Distractions are everywhere — in ever-increasing quantity no less. (As the Universe expands, so does distractions.) Anything that can pull you away from your creative pursuit, will.

Of course, not everything that pulls you away from your art is a distraction per se. Anything that nourishes your creativity, for example, gives you the motivation to do better and inspires you to new ideas. Time with your significant other, friends or pet isn’t distractions either. Spending time with people you love is what life is about. It rejuvenates the spirit. Creativity is important but more important than love? I don’t think so. Building an empire is not worth it if you are doing alone, for yourself.

The question you need to reflect on is where is the majority of your time going?

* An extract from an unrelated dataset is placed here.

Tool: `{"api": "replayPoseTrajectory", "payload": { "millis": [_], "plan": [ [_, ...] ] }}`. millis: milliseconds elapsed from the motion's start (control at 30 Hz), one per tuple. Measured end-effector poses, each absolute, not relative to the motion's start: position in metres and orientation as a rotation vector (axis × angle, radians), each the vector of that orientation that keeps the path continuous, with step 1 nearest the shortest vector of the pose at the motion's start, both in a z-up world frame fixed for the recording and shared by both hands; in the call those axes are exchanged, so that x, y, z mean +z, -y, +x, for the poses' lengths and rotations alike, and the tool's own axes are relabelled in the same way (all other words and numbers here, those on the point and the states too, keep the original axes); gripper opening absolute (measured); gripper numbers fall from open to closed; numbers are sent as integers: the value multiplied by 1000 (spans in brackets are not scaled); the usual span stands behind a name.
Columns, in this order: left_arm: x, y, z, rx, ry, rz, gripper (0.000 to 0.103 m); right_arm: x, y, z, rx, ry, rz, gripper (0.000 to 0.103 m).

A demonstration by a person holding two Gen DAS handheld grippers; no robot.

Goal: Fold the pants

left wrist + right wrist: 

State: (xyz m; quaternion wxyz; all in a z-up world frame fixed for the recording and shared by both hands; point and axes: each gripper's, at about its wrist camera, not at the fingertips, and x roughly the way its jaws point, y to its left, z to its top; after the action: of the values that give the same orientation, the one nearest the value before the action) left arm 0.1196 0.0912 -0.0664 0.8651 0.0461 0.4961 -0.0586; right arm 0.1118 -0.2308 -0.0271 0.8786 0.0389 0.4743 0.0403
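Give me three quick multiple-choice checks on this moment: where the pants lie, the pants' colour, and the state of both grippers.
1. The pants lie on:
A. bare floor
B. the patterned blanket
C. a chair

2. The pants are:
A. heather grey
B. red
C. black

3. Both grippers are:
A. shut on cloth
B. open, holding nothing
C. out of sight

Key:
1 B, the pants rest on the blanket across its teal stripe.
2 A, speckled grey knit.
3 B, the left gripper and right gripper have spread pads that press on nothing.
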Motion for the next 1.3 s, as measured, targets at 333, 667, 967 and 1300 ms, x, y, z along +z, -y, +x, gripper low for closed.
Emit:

Do you spend every spare second of your time filling it with watching something, social media or even reading? Are you spending ALL your time with your friends? Are you hanging out with people 24/7 just to procrastinate your art?

It’s okay to become complacent through distractions. It happens to the best of us. The key is seeing when you’re distracted and reining your focus back in.

If we don’t make time for the things that we love, who will?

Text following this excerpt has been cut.